The next picture was worse, as if someone had torn the throat out but didn't quite know what they were doing, so there was a fang mark left to one side of the meat that had been someone's throat.

“The vamp is figuring out how strong they are, and what that strength can do to a human body,” I said.

“He's getting a taste for it,” Edward said.

“Was that supposed to be a pun?” Logan asked, his voice accusatory.

“No,” Edward said, “just accurate. You should try it sometime.”

“Try what?”

“Accuracy.” That one word was low and cold with anger. What the hell had Logan done to earn that level of anger from Edward?

“Who the hell are you to come into our city and tell us that we aren't accurate enough for you?”

“I didn't say that everyone was inaccurate, Logan, just you.”

“You bastard!”

“Please, pretty please,” Edward said in a serious voice. He wanted Logan to take a swing at him. What the hell had happened in Ireland to make Edward as Ted fish that hard for a fight? It wasn't like him to mess around on the job like that.
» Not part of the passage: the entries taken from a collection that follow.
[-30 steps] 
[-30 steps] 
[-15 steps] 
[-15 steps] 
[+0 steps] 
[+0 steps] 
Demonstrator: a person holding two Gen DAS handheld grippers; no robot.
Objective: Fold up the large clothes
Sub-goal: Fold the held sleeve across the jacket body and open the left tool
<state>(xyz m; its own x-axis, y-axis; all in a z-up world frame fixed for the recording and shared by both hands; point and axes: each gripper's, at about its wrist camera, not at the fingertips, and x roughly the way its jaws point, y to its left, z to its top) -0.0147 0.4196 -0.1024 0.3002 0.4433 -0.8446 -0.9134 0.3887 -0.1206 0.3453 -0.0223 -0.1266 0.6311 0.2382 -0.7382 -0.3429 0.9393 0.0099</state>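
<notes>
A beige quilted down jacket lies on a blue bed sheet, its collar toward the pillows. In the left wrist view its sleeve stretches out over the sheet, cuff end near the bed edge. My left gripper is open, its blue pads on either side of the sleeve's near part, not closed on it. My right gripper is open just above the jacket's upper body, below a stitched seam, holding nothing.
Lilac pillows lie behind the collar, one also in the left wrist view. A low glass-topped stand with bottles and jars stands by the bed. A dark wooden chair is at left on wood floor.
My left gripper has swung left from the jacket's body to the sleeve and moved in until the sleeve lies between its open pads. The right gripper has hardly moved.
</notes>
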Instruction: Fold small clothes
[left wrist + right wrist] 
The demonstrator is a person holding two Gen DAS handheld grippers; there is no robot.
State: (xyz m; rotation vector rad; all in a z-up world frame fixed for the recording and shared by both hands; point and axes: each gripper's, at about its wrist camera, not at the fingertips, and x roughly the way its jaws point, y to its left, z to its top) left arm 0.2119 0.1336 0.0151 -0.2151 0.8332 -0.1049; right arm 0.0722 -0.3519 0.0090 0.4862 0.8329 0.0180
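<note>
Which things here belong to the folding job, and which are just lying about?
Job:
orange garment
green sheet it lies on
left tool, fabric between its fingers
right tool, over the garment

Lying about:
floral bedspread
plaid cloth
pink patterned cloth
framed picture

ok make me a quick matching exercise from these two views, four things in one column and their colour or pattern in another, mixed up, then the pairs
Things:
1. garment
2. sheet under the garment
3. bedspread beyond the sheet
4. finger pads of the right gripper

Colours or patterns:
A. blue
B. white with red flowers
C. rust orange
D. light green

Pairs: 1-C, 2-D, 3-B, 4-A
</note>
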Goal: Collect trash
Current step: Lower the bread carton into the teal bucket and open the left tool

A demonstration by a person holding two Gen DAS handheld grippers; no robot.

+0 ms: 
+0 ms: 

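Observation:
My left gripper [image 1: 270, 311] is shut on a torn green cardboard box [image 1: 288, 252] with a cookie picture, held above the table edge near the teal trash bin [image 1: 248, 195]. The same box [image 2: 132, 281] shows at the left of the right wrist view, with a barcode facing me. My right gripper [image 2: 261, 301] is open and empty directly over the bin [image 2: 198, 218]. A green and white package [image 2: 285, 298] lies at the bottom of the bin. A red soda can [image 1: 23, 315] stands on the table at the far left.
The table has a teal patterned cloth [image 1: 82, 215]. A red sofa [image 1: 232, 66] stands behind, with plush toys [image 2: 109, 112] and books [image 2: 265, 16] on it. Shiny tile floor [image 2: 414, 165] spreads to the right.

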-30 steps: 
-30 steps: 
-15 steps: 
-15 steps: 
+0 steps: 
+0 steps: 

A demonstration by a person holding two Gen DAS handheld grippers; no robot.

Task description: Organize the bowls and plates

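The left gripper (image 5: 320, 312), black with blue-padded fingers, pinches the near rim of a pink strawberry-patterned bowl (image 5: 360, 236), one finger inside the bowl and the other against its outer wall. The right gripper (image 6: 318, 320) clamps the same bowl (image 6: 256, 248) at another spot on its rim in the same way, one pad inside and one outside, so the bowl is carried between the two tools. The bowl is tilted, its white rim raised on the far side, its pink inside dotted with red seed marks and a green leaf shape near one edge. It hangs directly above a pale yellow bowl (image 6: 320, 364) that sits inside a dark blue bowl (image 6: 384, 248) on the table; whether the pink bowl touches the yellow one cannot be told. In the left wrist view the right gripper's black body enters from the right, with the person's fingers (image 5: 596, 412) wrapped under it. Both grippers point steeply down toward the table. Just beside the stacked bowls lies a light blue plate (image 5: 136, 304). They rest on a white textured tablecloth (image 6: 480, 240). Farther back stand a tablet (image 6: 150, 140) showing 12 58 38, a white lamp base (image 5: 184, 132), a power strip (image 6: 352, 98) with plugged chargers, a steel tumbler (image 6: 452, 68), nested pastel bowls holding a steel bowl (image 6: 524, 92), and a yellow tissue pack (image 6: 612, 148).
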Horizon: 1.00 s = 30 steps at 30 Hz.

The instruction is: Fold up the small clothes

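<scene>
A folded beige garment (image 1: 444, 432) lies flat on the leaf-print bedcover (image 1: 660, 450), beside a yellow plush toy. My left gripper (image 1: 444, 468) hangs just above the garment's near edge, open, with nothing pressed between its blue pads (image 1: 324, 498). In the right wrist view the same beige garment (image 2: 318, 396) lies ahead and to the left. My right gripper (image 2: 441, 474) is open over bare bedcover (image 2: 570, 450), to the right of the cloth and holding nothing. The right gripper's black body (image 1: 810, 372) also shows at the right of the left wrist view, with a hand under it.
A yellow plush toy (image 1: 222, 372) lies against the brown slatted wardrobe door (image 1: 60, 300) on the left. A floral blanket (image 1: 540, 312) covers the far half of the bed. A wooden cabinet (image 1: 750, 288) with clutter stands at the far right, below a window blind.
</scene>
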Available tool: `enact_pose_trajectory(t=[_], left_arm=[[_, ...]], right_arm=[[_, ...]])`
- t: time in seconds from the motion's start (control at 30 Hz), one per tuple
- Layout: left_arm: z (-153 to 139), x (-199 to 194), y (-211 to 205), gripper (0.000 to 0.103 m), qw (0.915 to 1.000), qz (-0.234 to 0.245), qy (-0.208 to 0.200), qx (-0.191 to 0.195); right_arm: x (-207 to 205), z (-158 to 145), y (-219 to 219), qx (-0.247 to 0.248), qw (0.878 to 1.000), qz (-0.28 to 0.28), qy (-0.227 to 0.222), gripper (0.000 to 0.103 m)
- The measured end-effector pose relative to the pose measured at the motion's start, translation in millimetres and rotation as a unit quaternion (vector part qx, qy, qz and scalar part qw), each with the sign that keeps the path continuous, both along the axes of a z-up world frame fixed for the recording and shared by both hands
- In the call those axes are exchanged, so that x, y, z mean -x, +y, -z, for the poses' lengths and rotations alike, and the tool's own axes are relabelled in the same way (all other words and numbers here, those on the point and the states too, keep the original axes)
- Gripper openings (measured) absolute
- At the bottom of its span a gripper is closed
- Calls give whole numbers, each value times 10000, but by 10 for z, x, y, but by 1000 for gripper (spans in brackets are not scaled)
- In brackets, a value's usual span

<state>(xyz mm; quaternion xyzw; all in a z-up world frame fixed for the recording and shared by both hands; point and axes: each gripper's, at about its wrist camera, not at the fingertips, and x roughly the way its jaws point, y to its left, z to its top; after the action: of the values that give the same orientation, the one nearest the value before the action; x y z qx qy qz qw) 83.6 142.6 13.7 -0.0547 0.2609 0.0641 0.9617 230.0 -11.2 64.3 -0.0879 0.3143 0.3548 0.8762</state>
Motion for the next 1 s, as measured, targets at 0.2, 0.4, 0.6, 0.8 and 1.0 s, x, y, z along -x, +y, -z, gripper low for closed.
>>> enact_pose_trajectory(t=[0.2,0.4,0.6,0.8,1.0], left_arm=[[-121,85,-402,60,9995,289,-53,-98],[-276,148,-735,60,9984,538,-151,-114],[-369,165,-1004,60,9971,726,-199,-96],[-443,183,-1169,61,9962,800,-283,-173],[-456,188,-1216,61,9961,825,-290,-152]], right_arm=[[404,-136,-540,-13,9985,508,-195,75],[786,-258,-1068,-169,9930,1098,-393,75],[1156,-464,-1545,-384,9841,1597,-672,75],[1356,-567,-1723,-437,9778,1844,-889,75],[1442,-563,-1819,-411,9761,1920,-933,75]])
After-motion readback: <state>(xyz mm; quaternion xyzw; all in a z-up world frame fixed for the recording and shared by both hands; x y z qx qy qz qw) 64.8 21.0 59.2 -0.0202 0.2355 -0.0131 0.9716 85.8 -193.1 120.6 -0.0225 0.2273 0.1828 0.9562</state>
I was the one who usually mouthed off.

I did the only thing I could think of to help; I swiped to the next picture he'd sent me. There was another dainty bite on a neck, but on the opposite side of the same neck was the bigger set of bite marks, not the one that was messy, but the first one that I'd thought had degraded in the tearing-out of throats.

“Does this next victim have two bite marks on it from both of our first vampires?” I asked. No one answered me, so I raised my voice. “Ted, talk to me!”